Workplace Environmental Evaluation: Behaviour Setting Analysis on PhD Student Offices

Researcher

YeonKoo Hong (Michael)

Supervisors

Prof. David Uzzell, Dr. Lynne Purvis

Dates

May 2003 - Present

Project Description

Because of the purposeful and goal-directed nature of an organization, behaviour settings in organisations are expected to serve certain functions within spatial and time boundaries which permit or support some behavioural patterns to take place while restricting others. Thus, through analysing the patterns of behaviours within the environment, the project aims to evaluate the person-environment “fit” between the student occupants and the office environments in relation to the goals and purposes of the department as well as the university as an academic organisation.

Project

Psychological and Social Factors that influence Environmental Action: A comparison beteen Mexican, English and Chinese Students.

Researcher

Marcela Acuna-Rivera

Supervisors

Prof.

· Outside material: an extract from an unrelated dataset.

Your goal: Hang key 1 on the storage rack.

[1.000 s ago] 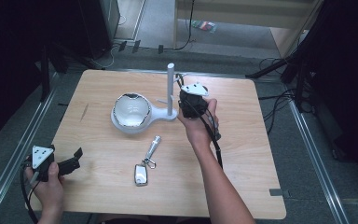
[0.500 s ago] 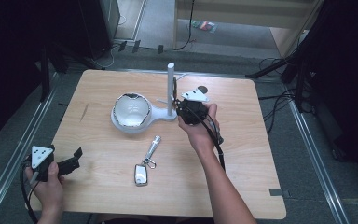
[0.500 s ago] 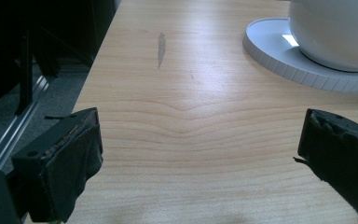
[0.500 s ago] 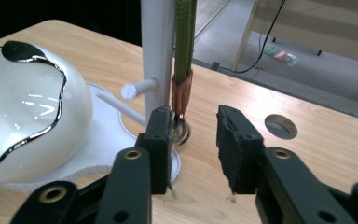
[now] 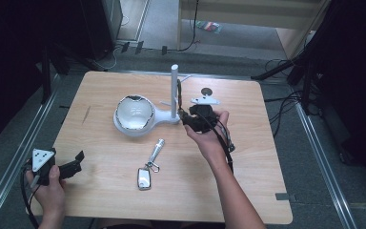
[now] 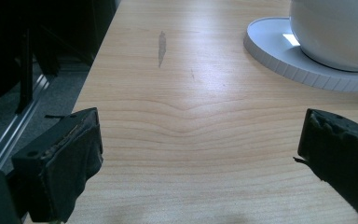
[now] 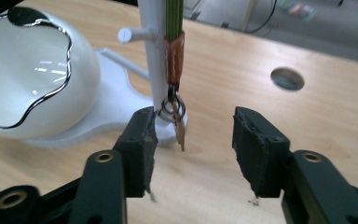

David Uzzell

Dates

2003 – Present

Project Description

Increasingly, social participation at local, regional and national levels has become a main strategy to ensure environmental sustainability. To achieve this, it is necessary to promote sustainable life-styles (Uzzell, Pol and Badena, 2002) that enable people to act themselves in co-operation with social, public and private sectors. Thus, understanding human decision making and behaviour and its interaction with the environment, is a main issue in order to foster pro-environmental life styles. In line with Jensen and Schnack (1994) the concept of action competence could account for the aforementioned, since it is aimed to promote “the capacity to be able to act now and in the future and to be answerable for one’s action”. The purpose of this project is to know to what extent psychological and social factors can predict action competence in Mexican, English and Chinese students.